L’objet du travail ici est de repasser par la perception de son corps à travers le jeu corporel, la relaxation et le massage afin de favoriser l’image et l’estime de soi, et ainsi de pouvoir apaiser sa relation à l’autre.
Nous choisissons de commencer d’abord un travail en groupe. Nous distinguons hommes et femmes dans nos groupes, parce que les questions du corps et de l’intime ne se manifestent pas de la même façon, et qu’il s’agit aussi d’un temps privilégié en dehors de la vie quotidienne collective.
Dans ma façon d’intervenir, j’associe le personnel éducatif à participer aux ateliers : « faire avec » pour mieux « faire ensemble ».
Les encadrants se retrouvent eux aussi en posture d’apprenants, voient les personnes qu’ils accompagnent au quotidien sous un autre jour, et vient se tisser dans leur relation d’autres espaces qui viendront faire écho dans la vie quotidienne et serviront de supports.
Il y a eu chez chacun des évolutions très marquées, de mon point de vue mais également de celui de l’équipe qui a perçu de véritables changements dans la vie quotidienne.
La question nous paraît avec l’équipe d’autant plus importante s’agissant d’une population fragile, pouvant être en difficulté dans les limites relationnelles.
L’une des évolutions les plus frappantes a été celle de A. Au début du cycle, A. ne veut pas participer.
Très méfiante dans le contact, elle ne se laisse pas approcher. Elle ne veut pas de contact, a une peur terrible des microbes et est très ritualisée. Son contact avec l’autre peut être très distant ou au contraire plus agressif, comme si A. se sentait toujours menacée.
Je l’invite à venir, simplement observer. Ici c’est un lieu qui peut accepter que chacun vienne à son rythme, et je me porte garante du respect de l’espace des autres. A ; est très observatrice. Peu à peu, A. essaye un mouvement, une respiration. Elle s’arrête quand c’est trop, et dans le cadre qui est posé, on s’entend comme « c’est trop d’énergie, de barrières pour moi. Mais je connais le cadre, je sais aussi les bienfaits, alors je reste dans l’écoute ». Elle commence à verbaliser ses sensations, ses ressentis et alors progressivement son champ lexical du corps qui est vécu dans la menace et la douleur, vient à explorer un nouveau champ : celui de la douceur, du bien, du bon.

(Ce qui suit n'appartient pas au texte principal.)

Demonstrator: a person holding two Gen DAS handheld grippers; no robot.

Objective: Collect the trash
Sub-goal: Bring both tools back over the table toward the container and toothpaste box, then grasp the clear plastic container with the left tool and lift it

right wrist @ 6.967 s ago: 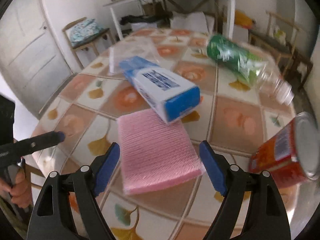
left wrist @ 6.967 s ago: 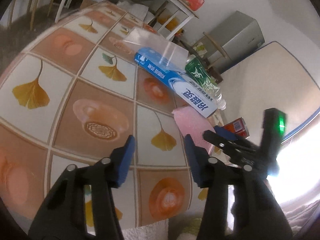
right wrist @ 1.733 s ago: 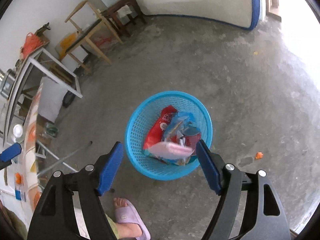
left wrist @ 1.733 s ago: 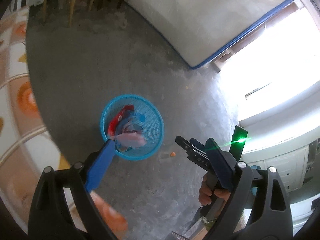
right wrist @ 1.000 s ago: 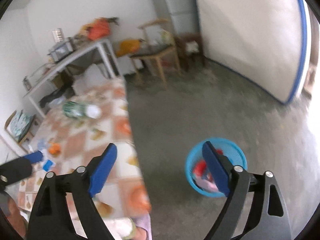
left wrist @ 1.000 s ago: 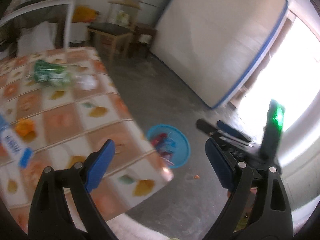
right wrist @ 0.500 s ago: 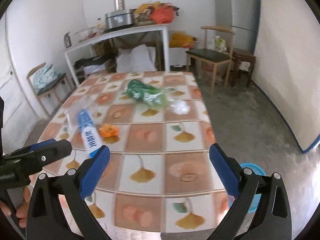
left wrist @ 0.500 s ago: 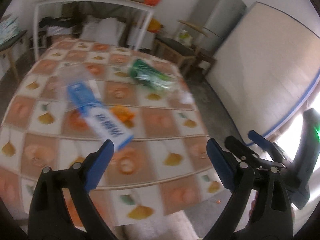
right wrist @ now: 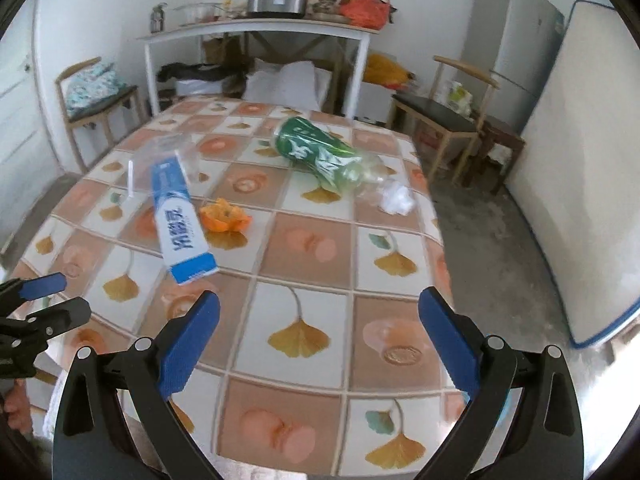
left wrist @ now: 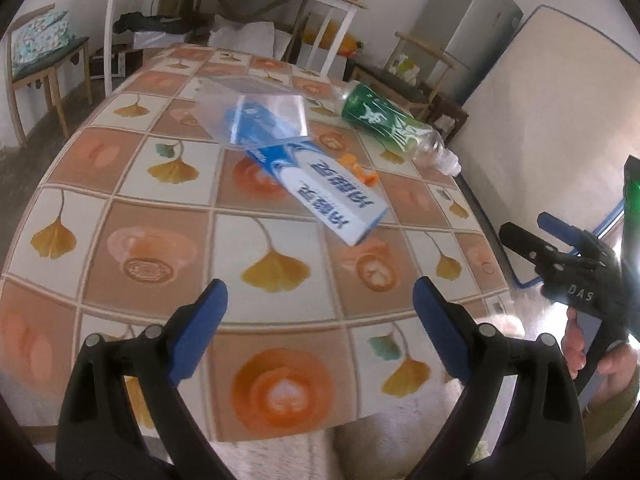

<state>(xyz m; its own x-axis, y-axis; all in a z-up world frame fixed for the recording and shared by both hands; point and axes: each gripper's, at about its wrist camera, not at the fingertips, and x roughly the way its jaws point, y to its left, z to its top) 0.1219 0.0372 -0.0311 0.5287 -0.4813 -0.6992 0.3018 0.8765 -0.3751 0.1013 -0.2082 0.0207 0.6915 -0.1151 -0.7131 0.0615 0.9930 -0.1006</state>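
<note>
Both grippers empty, jaws spread — left gripper (left wrist: 318, 312), right gripper (right wrist: 320, 320). Toothpaste box (right wrist: 179, 224) on table (right wrist: 316, 256); orange peel (right wrist: 225, 216) just beside it; green bottle (right wrist: 324, 158) beyond.

- White walls, grey concrete floor (right wrist: 500, 248)
- White shelf table (right wrist: 256, 28) at back wall, wooden chairs (right wrist: 452, 108) beside
- Grey fridge (right wrist: 516, 40), mattress (right wrist: 592, 184) leaning right

Both black blue-padded grippers, left gripper (left wrist: 316, 326) and right gripper (right wrist: 319, 330), hang wide open and empty, tilted downward over the table's near edge.
</note>
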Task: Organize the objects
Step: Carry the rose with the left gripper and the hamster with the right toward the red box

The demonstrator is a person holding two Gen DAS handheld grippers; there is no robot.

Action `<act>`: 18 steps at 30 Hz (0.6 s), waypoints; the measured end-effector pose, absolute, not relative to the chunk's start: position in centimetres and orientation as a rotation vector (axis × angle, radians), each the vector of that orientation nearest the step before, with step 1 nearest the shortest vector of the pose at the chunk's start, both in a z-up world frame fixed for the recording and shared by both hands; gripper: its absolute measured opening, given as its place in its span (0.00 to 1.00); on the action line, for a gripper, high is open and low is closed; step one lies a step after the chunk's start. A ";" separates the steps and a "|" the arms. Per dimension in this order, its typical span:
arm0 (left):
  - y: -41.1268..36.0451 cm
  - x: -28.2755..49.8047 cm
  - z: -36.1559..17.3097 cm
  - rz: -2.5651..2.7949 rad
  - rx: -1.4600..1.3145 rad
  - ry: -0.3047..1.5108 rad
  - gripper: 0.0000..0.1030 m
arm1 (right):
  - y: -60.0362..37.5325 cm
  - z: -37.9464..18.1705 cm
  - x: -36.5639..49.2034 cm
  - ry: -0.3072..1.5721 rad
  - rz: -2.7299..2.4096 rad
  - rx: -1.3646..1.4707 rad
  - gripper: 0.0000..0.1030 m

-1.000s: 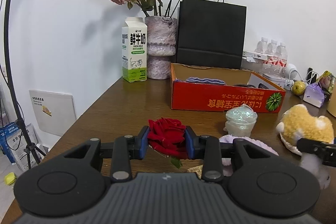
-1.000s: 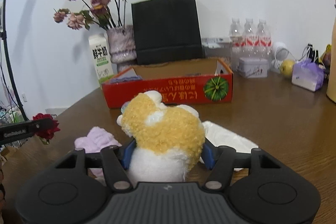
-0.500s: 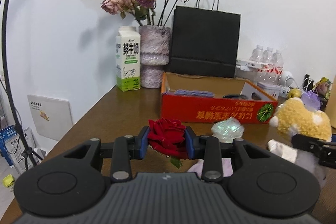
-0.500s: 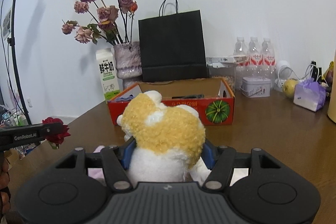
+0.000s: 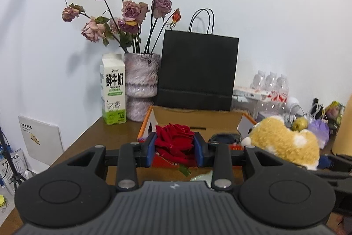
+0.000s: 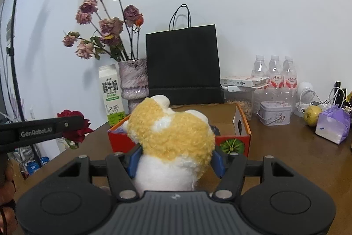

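left gripper (image 5: 175, 150): pads clamped on a red rose (image 5: 173, 140), held just in front of the orange cardboard box (image 5: 220, 120);
right gripper (image 6: 176, 160): squeezing the yellow-and-white plush toy (image 6: 173, 138), up off the table (image 6: 286, 158) near the box

The left hand-held gripper (image 5: 175, 148) points slightly downward, its blue pads pressed against both sides of a red rose (image 5: 173, 140). The right hand-held gripper (image 6: 176, 160) sits just to its right at a similar tilt, pads squeezing a plush toy (image 6: 173, 138). Fingers (image 6: 6, 195) of the person's left hand show at the near left edge.
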State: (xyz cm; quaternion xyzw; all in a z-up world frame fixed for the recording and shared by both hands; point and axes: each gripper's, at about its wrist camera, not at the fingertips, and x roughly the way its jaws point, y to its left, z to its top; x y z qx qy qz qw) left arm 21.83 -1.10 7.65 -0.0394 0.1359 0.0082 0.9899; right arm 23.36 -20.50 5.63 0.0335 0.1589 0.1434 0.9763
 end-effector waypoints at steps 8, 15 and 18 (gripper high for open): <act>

A notre dernière séance, A. me laisse lui masser les mains. Les éducatrices sont stupéfaites, A. est elle-même surprise par ces sensations de bien-être qui la gagne. Et moi je me laisse toujours joyeusement surprendre par des capacités d’évolution humaines de toutes ces personnes, que parfois on ne voit plus dans le ronronnement des structures sociales.
Il y a un vrai potentiel à exploiter de l’approche corporelle dans les structures sociales et de santé mentales, un matériau à manier avec les équipes qui elles portent l’accompagnement au quotidien.
Le soin, le retour au corps vient permettre un retour sur soi, d’être considéré comme individu à part entière et de restaurer, au fil du travail, une image et une estime de soi abîmées.
Novembre 2019, fin d’un cycle d’intervention en ateliers collectifs de médiation corporelle depuis avril 2019, auprès de femmes et hommes adultes déficients intellectuels.
L’idée de ce projet d’intervention s’est réellement construite avec l’équipe, et notamment avec deux éducatrices engagées et sensibles aux questions du corps pour ce public.